Interestingly, though coffee is known for its laxative effect and many folks with IBS-constipation use coffee for just this reason, the end result will actually be a worsening of IBS symptoms - including constipation. The abdominal cramping and GI irritation from coffee increases gut motility violently and artificially, which is likely to cause a rebound effect of greatly slowed or halted gut motility if you're constipation-prone. In other words, the short-term laxative gain from coffee is likely to actually exacerbate IBS-constipation in the long-run. If you have IBS, your colon contractions are by definition dysfunctional; using coffee to irritate your colon to the point of spasms every morning will simply cause more severe, and chronic, gut motility problems.

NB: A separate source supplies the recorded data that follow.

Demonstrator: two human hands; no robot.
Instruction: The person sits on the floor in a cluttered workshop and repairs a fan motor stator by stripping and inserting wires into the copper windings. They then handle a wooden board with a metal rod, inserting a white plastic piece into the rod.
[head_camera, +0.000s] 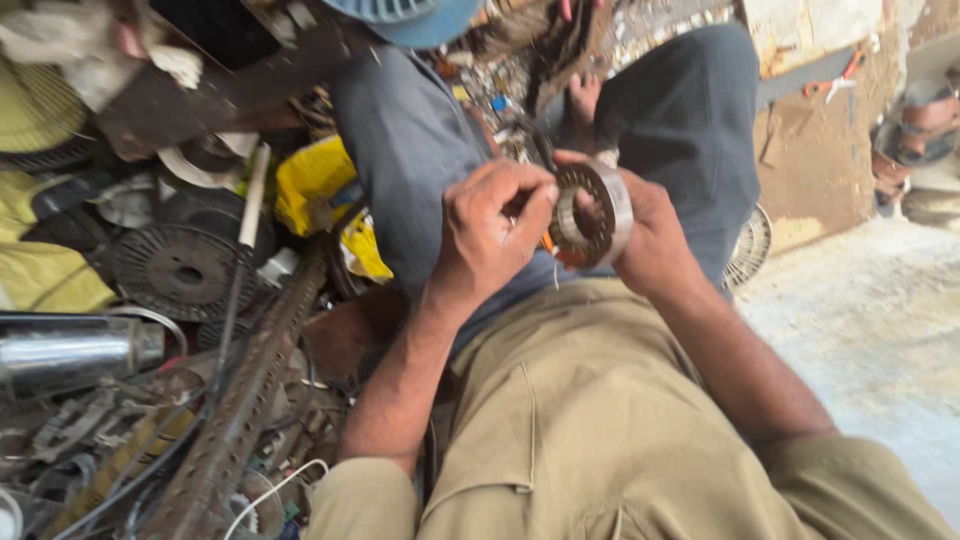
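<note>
My right hand (655, 235) grips the stator (592, 213) while left fingers (520, 215) pinch at its slots; winding unfinished.

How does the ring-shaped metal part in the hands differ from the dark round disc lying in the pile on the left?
The slotted metal ring is held up between the left hand and right hand; the dark disc lies flat among scrap. The ring is silvery with an open centre; the disc is blackish with a hub. The ring looks smaller. Both are round.

Round metal stator ring (592, 212), slotted inner rim, silvery outer band, held on edge above lap, slightly tilted.
</note>
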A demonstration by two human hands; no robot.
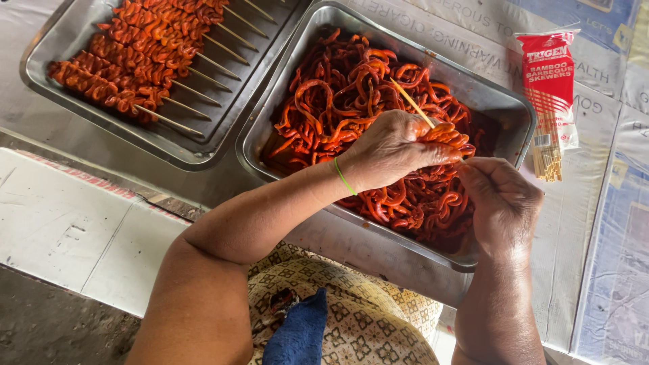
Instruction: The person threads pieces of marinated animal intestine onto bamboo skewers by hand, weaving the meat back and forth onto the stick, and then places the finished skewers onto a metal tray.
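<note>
Now | left hand [392, 145] grip pinching skewer [412, 103] | right hand [501, 199] grip pinching red strips [449, 137]

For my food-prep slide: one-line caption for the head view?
Two hands thread red marinated strips onto a skewer over a metal tray.

We see the left hand [392, 145] pinching a bamboo skewer [414, 103] threaded with red marinated strips [446, 135] over the steel tray [503, 105]. Right hand [500, 196] touches the strips. Second tray [74, 27] holds finished skewers [135, 54]. Skewer packet [551, 88] lies on the bench [595, 223].
</note>
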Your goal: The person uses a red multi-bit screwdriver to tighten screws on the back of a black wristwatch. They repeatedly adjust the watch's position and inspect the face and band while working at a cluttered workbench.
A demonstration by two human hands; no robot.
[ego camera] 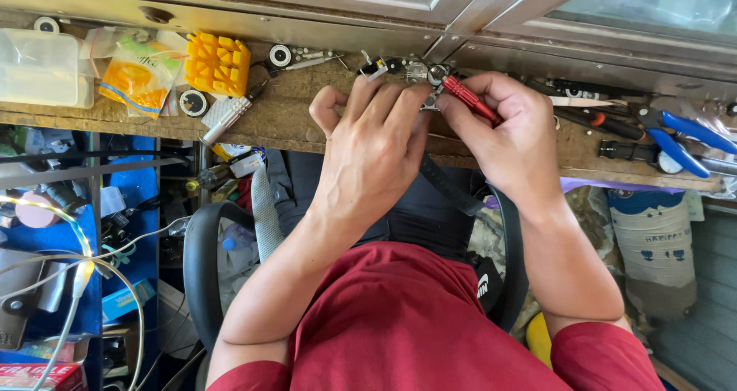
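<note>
Fingers (384, 103) of left hand (376, 149) curl, pinching one small metal part (418, 72); right hand (510, 134) fingers grip one red screwdriver (468, 99), tip touching part. Both wrists rest on bench edge (284, 122).

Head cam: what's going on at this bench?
A person in a red shirt works at a narrow wooden bench. The right hand holds a red-handled screwdriver, tip on a small metal part that the left hand steadies. Blue-handled pliers lie to the right, a yellow plastic holder to the left.
</note>
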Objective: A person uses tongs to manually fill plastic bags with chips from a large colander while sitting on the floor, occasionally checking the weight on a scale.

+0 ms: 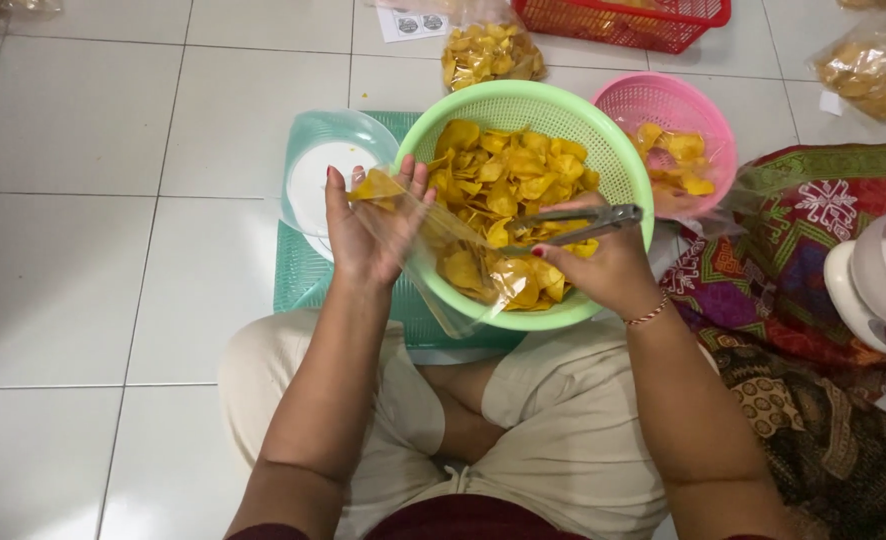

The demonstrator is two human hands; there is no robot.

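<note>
Your left hand, fingers clamped, is holding a clear bag, partly filled; right hand is gripping tongs w/ chips at 12 o'clock, green basket mostly full.

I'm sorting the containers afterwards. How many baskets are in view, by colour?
Green basket, round, filled with yellow chips: 1
Pink basket, round, with some chips: 1
Red basket, rectangular, partly cut off at the top edge: 1
Total: 3
</note>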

Coffee is also highly acidic, and acidic foods can aggravate IBS as well as upper GI disorders such as GERD. Adding insult to injury, drinking coffee first thing in the morning, on an empty stomach, offers absolutely no buffer for the acid, irritant, and stimulant effects of the beverage. In addition, mornings are routinely stressful for many people, as they're tired, rushed, and trying to get out of the house to school or work. Adding a deadly dietary trigger like coffee into a hectic morning schedule is virtually guaranteed to cause IBS problems.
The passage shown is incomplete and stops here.